Tutorial: Train an object detection model (preview) with AutoML and Python (v1)

APPLIES TO: Python SDK azureml v1


The features presented in this article are in preview. They should be considered experimental preview features that might change at any time.

In this tutorial, you learn how to train an object detection model using Azure Machine Learning automated ML with the Azure Machine Learning Python SDK. This object detection model identifies whether the image contains objects, such as a can, carton, milk bottle, or water bottle.

Automated ML accepts training data and configuration settings, and automatically iterates through combinations of different feature normalization/standardization methods, models, and hyperparameter settings to arrive at the best model.
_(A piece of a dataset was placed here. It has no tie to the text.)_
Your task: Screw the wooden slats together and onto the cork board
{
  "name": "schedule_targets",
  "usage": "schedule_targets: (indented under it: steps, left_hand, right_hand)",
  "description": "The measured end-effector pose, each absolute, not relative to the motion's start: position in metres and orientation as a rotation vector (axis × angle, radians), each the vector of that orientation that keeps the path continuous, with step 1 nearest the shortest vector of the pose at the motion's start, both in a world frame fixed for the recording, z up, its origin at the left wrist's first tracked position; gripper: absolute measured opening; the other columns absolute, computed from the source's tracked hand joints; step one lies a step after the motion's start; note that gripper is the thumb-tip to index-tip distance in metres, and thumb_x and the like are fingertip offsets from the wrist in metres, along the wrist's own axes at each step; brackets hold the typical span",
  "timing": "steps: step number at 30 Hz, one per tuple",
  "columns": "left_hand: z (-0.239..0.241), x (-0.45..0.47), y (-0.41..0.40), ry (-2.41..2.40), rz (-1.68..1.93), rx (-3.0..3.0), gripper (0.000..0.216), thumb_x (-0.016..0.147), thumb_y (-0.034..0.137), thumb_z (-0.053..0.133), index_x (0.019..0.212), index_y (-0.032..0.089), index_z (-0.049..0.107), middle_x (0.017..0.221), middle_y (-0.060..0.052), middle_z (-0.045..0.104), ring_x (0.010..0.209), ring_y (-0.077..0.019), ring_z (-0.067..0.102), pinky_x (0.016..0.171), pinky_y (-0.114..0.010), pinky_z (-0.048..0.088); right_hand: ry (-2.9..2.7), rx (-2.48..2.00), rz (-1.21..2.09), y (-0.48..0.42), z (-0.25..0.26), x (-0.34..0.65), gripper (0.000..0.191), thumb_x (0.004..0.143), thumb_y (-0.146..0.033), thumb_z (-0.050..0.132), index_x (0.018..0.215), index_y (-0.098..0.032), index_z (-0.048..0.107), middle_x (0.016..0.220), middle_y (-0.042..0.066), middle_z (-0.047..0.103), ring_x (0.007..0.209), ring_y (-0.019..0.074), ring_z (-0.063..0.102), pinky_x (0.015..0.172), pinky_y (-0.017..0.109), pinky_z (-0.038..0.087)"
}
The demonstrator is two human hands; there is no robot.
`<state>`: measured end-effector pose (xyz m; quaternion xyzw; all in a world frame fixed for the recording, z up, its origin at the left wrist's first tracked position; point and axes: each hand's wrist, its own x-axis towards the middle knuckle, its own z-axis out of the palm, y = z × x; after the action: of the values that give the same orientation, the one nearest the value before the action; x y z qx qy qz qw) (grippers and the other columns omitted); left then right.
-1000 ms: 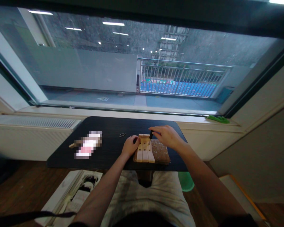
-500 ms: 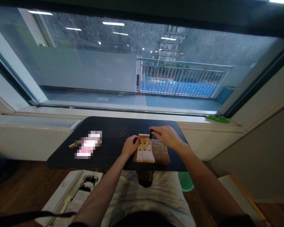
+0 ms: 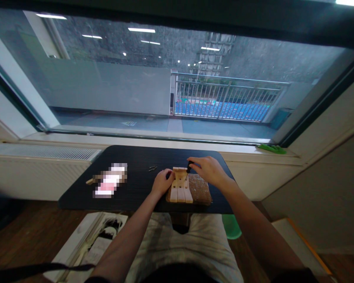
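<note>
A pale wooden piece with three slats (image 3: pixel 181 193) and rows of dark holes lies on a brown, speckled board (image 3: pixel 201 189) near the table's front edge. My left hand (image 3: pixel 161 182) grips the wooden piece by its left side, thumb and fingers closed at the upper edge. In my right hand (image 3: pixel 209 169) is a black-handled screwdriver (image 3: pixel 189 166), tilted, its thin shaft pointing down at a hole in the right-hand slat. The tip's exact contact is too small to make out. Several screws (image 3: pixel 152 168) lie on the table, left of and beyond my left hand.
The black table (image 3: pixel 135 157) stands against a window sill (image 3: pixel 238 148). At its left lie a blurred-out item (image 3: pixel 110 181) and a wooden stick (image 3: pixel 90 181). A green bowl (image 3: pixel 231 227) is below the right edge, an open white case (image 3: pixel 85 239) below the left.
The screwdriver's handle has tipped very slightly to the right with my right hand. My left hand and the wooden piece stay in place.
</note>
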<state>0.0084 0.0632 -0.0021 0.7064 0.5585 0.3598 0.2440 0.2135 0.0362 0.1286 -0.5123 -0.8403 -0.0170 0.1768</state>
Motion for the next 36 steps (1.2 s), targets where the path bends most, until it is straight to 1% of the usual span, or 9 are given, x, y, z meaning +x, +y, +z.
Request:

You'll write code using the Python SDK in this tutorial and learn the following tasks:

  • Download and transform data
  • Train an automated machine learning object detection model
  • Specify hyperparameter values for your model
  • Perform a hyperparameter sweep
  • Deploy your model
  • Visualize detections


  • If you don’t have an Azure subscription, create a free account before you begin. Try the free or paid version of Azure Machine Learning today.

  • Python 3.7 or 3.8 are supported for this feature

  • Complete the Quickstart: Get started with Azure Machine Learning if you don't already have an Azure Machine Learning workspace.

  • Download and unzip the *odFridgeObjects.zip data file. The dataset is annotated in Pascal VOC format, where each image corresponds to an xml file. Each xml file contains information on where its corresponding image file is located and also contains information about the bounding boxes and the object labels. In order to use this data, you first need to convert it to the required JSONL format as seen in the Convert the downloaded data to JSONL section of the notebook.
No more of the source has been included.